◆ YOUR ASSIGNMENT: If a line in the records contains the word "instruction", count it; state the resulting number and nothing more.

◆ RECORDS PROVIDED:
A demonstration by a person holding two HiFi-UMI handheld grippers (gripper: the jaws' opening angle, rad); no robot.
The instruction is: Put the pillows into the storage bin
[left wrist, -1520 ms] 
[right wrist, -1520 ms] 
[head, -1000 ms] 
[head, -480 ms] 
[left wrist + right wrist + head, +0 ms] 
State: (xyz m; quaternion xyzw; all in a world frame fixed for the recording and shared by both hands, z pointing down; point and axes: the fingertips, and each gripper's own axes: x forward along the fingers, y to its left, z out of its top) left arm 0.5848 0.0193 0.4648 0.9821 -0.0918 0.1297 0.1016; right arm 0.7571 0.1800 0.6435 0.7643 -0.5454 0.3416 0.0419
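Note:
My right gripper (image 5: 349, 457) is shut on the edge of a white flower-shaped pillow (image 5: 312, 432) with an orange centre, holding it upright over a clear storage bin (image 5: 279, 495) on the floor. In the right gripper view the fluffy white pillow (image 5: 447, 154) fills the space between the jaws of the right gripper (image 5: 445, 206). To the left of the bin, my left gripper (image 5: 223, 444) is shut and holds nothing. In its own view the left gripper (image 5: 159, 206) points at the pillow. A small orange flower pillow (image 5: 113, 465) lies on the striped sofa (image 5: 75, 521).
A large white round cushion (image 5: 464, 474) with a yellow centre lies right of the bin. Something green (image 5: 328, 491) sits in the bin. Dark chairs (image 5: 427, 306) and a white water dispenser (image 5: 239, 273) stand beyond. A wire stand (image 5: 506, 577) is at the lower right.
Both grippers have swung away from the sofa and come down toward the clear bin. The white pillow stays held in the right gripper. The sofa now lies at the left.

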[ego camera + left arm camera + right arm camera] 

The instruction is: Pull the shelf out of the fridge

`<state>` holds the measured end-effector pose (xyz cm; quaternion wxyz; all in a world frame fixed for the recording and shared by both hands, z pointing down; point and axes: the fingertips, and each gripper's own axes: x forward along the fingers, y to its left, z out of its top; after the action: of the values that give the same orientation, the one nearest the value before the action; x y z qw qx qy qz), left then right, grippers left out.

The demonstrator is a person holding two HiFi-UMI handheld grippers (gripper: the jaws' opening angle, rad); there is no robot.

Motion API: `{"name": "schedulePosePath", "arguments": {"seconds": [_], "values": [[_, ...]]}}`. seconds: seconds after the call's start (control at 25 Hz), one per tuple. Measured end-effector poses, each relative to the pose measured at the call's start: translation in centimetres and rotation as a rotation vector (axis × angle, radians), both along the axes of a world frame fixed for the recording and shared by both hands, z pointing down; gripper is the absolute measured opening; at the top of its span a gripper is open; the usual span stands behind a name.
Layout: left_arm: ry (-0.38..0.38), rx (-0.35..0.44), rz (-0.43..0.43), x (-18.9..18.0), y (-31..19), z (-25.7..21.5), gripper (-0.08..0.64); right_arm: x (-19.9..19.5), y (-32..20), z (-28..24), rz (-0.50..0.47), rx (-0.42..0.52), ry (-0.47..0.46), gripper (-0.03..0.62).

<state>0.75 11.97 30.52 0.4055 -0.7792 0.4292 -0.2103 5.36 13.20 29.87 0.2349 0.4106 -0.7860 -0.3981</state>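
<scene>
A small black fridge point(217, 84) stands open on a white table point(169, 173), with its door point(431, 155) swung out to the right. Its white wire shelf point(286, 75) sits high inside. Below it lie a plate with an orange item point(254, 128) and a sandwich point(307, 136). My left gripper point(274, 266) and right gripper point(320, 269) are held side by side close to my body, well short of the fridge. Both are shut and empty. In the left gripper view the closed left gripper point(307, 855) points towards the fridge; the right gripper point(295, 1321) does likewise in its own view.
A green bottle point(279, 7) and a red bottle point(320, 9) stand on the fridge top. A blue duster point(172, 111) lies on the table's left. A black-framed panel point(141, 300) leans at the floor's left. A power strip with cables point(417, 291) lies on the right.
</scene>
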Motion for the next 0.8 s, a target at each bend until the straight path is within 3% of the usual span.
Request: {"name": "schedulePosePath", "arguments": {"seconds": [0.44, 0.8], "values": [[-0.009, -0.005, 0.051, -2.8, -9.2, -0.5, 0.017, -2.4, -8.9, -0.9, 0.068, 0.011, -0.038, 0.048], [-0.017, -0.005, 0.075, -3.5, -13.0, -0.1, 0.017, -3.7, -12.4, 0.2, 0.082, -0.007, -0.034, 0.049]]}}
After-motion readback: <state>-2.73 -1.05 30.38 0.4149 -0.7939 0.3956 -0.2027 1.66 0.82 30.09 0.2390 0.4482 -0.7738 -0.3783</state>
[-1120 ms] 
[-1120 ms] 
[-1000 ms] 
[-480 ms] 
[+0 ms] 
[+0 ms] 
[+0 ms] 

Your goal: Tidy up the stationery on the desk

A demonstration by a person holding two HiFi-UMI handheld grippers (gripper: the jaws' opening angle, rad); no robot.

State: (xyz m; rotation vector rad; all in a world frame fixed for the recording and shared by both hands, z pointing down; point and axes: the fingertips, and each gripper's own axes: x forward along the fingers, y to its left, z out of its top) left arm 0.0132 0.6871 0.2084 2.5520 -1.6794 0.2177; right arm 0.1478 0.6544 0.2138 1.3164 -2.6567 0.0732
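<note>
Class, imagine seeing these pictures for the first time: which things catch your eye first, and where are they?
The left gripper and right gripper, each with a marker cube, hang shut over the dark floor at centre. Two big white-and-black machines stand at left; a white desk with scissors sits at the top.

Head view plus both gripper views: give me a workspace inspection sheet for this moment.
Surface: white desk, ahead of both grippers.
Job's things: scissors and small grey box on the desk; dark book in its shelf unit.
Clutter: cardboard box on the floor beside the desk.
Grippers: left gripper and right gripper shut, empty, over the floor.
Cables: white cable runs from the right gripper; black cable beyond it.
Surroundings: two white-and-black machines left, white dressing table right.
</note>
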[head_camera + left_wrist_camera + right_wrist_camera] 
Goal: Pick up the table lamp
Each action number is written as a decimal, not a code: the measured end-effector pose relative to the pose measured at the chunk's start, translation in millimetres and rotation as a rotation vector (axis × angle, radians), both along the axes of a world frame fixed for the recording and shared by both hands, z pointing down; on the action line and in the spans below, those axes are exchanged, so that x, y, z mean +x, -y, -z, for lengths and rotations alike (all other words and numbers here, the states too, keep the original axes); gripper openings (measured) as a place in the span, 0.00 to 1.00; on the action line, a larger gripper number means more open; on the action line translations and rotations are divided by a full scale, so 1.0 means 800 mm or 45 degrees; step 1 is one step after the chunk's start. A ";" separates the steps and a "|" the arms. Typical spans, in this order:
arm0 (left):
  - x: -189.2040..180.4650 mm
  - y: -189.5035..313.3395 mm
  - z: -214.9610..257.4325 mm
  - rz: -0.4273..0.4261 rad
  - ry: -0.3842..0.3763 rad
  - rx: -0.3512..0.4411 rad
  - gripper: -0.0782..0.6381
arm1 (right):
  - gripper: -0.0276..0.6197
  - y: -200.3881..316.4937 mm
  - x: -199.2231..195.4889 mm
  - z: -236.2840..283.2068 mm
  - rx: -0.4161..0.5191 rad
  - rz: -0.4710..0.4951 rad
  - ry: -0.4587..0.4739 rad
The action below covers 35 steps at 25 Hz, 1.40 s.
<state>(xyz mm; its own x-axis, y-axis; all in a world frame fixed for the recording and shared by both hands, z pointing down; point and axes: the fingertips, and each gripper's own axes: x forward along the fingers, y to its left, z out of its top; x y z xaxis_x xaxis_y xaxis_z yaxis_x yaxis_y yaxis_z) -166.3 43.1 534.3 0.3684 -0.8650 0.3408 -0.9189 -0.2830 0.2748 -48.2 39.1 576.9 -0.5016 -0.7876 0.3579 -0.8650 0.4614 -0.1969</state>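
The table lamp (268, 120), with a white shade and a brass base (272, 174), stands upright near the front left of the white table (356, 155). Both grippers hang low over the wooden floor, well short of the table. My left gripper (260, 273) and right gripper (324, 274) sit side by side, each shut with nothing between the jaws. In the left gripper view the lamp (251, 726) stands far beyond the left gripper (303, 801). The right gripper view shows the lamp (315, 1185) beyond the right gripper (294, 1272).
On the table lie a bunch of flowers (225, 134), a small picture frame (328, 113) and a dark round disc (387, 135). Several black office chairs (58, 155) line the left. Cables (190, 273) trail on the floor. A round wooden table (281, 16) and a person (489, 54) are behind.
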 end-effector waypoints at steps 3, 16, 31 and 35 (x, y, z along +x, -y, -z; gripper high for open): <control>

◆ RESULT OF THE EXERCISE: 2